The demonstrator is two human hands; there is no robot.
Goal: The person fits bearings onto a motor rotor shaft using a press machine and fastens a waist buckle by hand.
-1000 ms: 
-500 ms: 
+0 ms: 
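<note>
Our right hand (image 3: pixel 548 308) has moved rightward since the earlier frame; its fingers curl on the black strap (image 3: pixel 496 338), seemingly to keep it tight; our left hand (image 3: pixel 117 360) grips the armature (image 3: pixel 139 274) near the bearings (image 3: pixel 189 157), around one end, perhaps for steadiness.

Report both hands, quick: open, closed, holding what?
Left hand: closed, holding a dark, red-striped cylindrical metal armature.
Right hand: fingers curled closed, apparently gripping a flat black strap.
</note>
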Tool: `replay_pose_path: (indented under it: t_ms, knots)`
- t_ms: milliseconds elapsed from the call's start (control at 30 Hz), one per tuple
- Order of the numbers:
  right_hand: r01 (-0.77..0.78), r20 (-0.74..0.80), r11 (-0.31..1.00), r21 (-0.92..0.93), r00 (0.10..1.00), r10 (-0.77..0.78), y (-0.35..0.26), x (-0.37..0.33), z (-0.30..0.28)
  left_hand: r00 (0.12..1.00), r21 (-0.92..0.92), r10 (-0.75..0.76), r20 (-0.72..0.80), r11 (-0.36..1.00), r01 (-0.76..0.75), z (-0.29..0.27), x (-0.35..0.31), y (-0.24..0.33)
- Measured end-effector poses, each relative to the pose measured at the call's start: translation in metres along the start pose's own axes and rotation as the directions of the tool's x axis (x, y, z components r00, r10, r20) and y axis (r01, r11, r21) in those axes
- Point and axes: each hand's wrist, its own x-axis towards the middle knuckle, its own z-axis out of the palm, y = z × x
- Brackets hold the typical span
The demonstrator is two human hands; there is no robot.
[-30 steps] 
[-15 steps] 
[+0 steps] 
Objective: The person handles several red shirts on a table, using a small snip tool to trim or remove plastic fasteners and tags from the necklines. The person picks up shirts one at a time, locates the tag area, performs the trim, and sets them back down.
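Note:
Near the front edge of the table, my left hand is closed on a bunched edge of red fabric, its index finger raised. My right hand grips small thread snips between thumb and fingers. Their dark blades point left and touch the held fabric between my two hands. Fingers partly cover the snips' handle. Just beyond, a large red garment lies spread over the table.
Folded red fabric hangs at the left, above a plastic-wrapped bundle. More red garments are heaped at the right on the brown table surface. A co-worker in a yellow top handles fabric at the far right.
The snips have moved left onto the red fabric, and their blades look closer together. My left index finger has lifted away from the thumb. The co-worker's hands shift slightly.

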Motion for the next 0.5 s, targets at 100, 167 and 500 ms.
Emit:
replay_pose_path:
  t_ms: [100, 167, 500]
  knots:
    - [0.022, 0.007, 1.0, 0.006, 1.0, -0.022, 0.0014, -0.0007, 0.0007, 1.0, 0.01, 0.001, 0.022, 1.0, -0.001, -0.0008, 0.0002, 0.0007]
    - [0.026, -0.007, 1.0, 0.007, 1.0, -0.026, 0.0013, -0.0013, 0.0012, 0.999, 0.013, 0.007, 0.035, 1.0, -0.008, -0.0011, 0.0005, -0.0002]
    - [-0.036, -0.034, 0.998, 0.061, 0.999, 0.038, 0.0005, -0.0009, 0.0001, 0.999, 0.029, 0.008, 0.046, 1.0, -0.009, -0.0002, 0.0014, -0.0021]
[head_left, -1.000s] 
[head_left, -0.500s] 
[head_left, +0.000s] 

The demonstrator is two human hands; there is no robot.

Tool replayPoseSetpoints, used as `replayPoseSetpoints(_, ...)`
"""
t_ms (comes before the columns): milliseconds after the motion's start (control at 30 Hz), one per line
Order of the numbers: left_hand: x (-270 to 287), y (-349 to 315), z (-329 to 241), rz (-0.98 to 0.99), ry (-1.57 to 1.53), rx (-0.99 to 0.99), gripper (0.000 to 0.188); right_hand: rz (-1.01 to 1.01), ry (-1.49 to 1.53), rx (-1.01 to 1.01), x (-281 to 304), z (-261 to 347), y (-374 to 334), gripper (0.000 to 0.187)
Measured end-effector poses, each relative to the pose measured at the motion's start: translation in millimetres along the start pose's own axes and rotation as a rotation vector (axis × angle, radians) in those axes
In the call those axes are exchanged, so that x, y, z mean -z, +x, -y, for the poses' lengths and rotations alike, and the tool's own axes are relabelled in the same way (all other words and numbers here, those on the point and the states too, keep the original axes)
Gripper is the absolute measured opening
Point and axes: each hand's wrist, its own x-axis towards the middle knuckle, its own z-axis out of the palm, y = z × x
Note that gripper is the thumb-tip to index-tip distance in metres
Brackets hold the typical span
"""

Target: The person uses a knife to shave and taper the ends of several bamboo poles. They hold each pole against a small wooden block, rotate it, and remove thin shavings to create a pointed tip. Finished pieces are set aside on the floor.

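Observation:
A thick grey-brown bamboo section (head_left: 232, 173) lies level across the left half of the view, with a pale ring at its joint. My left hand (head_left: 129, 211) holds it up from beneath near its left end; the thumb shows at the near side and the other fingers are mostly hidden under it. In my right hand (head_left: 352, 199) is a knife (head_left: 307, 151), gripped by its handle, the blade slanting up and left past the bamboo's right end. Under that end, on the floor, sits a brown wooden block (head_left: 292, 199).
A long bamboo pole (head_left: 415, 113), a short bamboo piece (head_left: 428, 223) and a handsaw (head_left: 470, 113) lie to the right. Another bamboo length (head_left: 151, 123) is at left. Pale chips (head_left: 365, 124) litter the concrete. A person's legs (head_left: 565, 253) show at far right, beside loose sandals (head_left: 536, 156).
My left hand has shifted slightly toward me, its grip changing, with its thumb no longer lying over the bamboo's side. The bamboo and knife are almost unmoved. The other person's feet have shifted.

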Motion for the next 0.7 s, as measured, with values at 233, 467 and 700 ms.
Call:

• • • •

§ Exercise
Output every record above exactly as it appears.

§ Response to this exercise
The demonstrator is two human hands; there is no robot.
Goal: The person fits bearings onto a motor rotor shaft using a press machine and fastens a waist buckle by hand.
-1000 ms: 
-500 ms: 
+0 ms: 
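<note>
Our right hand (image 3: pixel 548 308) has moved rightward since the earlier frame; its fingers curl on the black strap (image 3: pixel 496 338), seemingly to keep it tight; our left hand (image 3: pixel 117 360) grips the armature (image 3: pixel 139 274) near the bearings (image 3: pixel 189 157), around one end, perhaps for steadiness.

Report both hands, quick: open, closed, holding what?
Left hand: closed, holding a dark, red-striped cylindrical metal armature.
Right hand: fingers curled closed, apparently gripping a flat black strap.
</note>
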Tool: `replay_pose_path: (indented under it: t_ms, knots)`
- t_ms: milliseconds elapsed from the call's start (control at 30 Hz), one per tuple
- Order of the numbers:
  right_hand: r01 (-0.77..0.78), r20 (-0.74..0.80), r11 (-0.31..1.00), r21 (-0.92..0.93), r00 (0.10..1.00), r10 (-0.77..0.78), y (-0.35..0.26), x (-0.37..0.33), z (-0.30..0.28)
  left_hand: r00 (0.12..1.00), r21 (-0.92..0.92), r10 (-0.75..0.76), r20 (-0.72..0.80), r11 (-0.36..1.00), r01 (-0.76..0.75), z (-0.29..0.27), x (-0.35..0.31), y (-0.24..0.33)
- Measured end-effector poses, each relative to the pose measured at the call's start: translation in metres along the start pose's own axes and rotation as the directions of the tool's x axis (x, y, z components r00, r10, r20) and y axis (r01, r11, r21) in those axes
- Point and axes: each hand's wrist, its own x-axis towards the middle knuckle, its own z-axis out of the palm, y = z × x
- Brackets hold the typical span
The demonstrator is two human hands; there is no robot.
[-30 steps] 
[-15 steps] 
[+0 steps] 
Objective: The person handles several red shirts on a table, using a small snip tool to trim or remove plastic fasteners and tags from the necklines. The person picks up shirts one at a time, locates the tag area, performs the trim, and sets them back down.
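Note:
Near the front edge of the table, my left hand is closed on a bunched edge of red fabric, its index finger raised. My right hand grips small thread snips between thumb and fingers. Their dark blades point left and touch the held fabric between my two hands. Fingers partly cover the snips' handle. Just beyond, a large red garment lies spread over the table.
Folded red fabric hangs at the left, above a plastic-wrapped bundle. More red garments are heaped at the right on the brown table surface. A co-worker in a yellow top handles fabric at the far right.
The snips have moved left onto the red fabric, and their blades look closer together. My left index finger has lifted away from the thumb. The co-worker's hands shift slightly.
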
Motion for the next 0.5 s, targets at 100, 167 and 500 ms.
Emit:
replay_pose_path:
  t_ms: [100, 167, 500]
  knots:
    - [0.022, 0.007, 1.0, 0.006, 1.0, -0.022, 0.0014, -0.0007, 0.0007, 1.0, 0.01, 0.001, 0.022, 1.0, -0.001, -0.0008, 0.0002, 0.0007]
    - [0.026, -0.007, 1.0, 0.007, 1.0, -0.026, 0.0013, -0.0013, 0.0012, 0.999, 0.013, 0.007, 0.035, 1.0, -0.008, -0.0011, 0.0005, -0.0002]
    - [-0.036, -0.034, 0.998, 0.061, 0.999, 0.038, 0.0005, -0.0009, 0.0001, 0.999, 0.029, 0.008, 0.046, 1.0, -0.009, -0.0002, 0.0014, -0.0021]
[head_left, -1.000s] 
[head_left, -0.500s] 
[head_left, +0.000s] 

The demonstrator is two human hands; there is no robot.

Tool replayPoseSetpoints, used as `replayPoseSetpoints(_, ...)`
"""
t_ms (comes before the columns): milliseconds after the motion's start (control at 30 Hz), one per line
Order of the numbers: left_hand: x (-270 to 287), y (-349 to 315), z (-329 to 241), rz (-0.98 to 0.99), ry (-1.57 to 1.53), rx (-0.99 to 0.99), gripper (0.000 to 0.188); right_hand: rz (-1.01 to 1.01), ry (-1.49 to 1.53), rx (-1.01 to 1.01), x (-281 to 304), z (-261 to 347), y (-374 to 334), gripper (0.000 to 0.187)
Measured end-effector poses, each relative to the pose measured at the motion's start: translation in millimetres along the start pose's own axes and rotation as a rotation vector (axis × angle, radians) in those axes
In the call those axes are exchanged, so that x, y, z mean -z, +x, -y, for the poses' lengths and rotations alike, and the tool's own axes are relabelled in the same way (all other words and numbers here, those on the point and the states too, keep the original axes)
Gripper is the absolute measured opening
Point and axes: each hand's wrist, its own x-axis towards the middle knuckle, its own z-axis out of the palm, y = z × x
Note that gripper is the thumb-tip to index-tip distance in metres
Brackets hold the typical span
"""

Target: The person uses a knife to shave and taper the ends of several bamboo poles. They hold each pole against a small wooden block, rotate it, and remove thin shavings to create a pointed tip. Finished pieces are set aside on the floor.

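Observation:
A thick grey-brown bamboo section (head_left: 232, 173) lies level across the left half of the view, with a pale ring at its joint. My left hand (head_left: 129, 211) holds it up from beneath near its left end; the thumb shows at the near side and the other fingers are mostly hidden under it. In my right hand (head_left: 352, 199) is a knife (head_left: 307, 151), gripped by its handle, the blade slanting up and left past the bamboo's right end. Under that end, on the floor, sits a brown wooden block (head_left: 292, 199).
A long bamboo pole (head_left: 415, 113), a short bamboo piece (head_left: 428, 223) and a handsaw (head_left: 470, 113) lie to the right. Another bamboo length (head_left: 151, 123) is at left. Pale chips (head_left: 365, 124) litter the concrete. A person's legs (head_left: 565, 253) show at far right, beside loose sandals (head_left: 536, 156).
My left hand has shifted slightly toward me, its grip changing, with its thumb no longer lying over the bamboo's side. The bamboo and knife are almost unmoved. The other person's feet have shifted.
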
Motion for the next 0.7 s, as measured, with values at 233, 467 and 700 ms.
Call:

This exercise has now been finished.